Producción de bácmidos recombinantes del ectodominio de la proteína del circumsporozoito (EcCSP) y de la región ll de la proteína de Unión al Duffy (DBP-RII) de Plasmodium vivax.

Sánchez, Ruth Mélida | 2021-11

Plasmodium vivax es una de las especies más ampliamente distribuidas a nivel mundial, pero desafortunadamente no se ha podido investigar a profundidad los mecanismos de invasión debido a la incapacidad de realizar un cultivo continuo in vitro. Por lo tanto, es necesario encontrar diferentes alternativas para estudiar las interacciones del parásito con las células hospederas.
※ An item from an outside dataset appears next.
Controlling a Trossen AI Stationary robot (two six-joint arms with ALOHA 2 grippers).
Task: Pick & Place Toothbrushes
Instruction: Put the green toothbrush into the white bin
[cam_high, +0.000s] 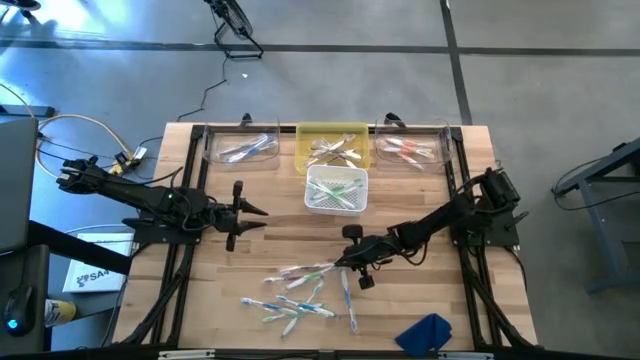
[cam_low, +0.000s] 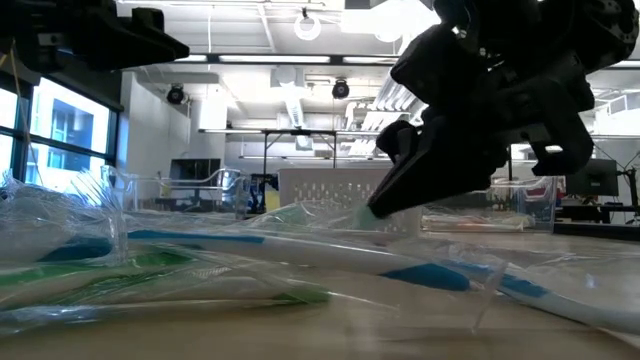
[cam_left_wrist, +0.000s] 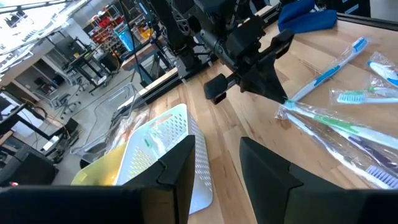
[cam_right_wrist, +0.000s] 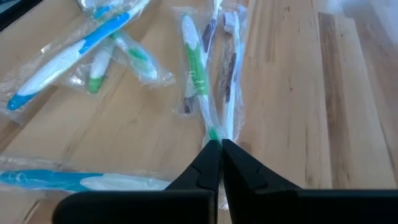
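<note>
Toothbrushes (cam_high: 300, 290), wrapped in clear plastic, scattered loose across the near part of the wooden table (cam_high: 420, 190), on the near side of the white basket (cam_high: 336, 190). Right gripper (cam_high: 352, 262) down at the far-right edge of that scatter, fingers pressed together, pinching the end of a green-and-white toothbrush (cam_right_wrist: 196, 68) right at the tips. Two more wrapped brushes lying alongside that one, a blue-and-white one (cam_right_wrist: 68, 53) off to the side, another blue one (cam_right_wrist: 68, 181) closer in. From table height, same claw (cam_low: 385, 205) touching down onto the crinkly wrappers.

Left gripper (cam_high: 252, 212) hanging over bare wood to the left of the white basket, fingers (cam_left_wrist: 180, 168) spread apart, nothing between them.

Beyond the white basket, along the far edge: yellow tray (cam_high: 332, 146) straight behind it, clear tray (cam_high: 240, 148) to its left, clear tray with reddish brushes (cam_high: 410, 150) to its right. All of them, basket included, with brushes inside already. Blue cloth (cam_high: 430, 330) at the near right corner, well away from the basket.
</note>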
Dentro de las estrategias abordadas por distintos investigadores, se encuentra la evaluación de las interacciones receptor-ligando mediante el uso de proteínas recombinantes derivadas de P. vivax y células hospederas. A partir de estos experimentos se han elucidado algunas interacciones claves en el proceso de invasión de P. vivax. Teniendo en cuenta que esta es una estrategia adecuada para medir las interacciones entre el patógeno y la célula hospedera, es necesario la producción de los controles de interacción positivos que puedan usarse para validar las nuevas interacciones de P. vivax. Motivo por el cual, este trabajo se enfocó en la producción de bácmidos recombinantes que contienen la región que codifica para el ectodominio de la proteína circumsporozoito (CSP) y de la región II de la proteína de unión a Duffy (DBP). Para esto, se amplificaron las dos regiones de cada proteína y se clonaron en el vector PfastBac-HTC obteniendo plásmidos recombinantes llamados pFastBacHT-C-EcPvCSP y pFastBacHT-C-PvDBP-RII, que se utilizaron para transformar células DH10Bac que contenían el DNA viral generando bácmidos recombinantes bMON14272-PvDBP-RII y bMON14272-EcPvCSP con una concentración para de 158,9 ng/μl y 430 ng/μl respectivamente, los cuales fueron aislados y serán utilizados en posteriores estudios para transfectar células Sf9, encargadas de la producción de las partículas virales y de la producción de las proteínas recombinantes. Estas proteínas serán utilizadas como controles para evaluar interacciones proteína-proteína de diferentes antígenos de P. vivax en busca de métodos de control contra esta especie parasitaria.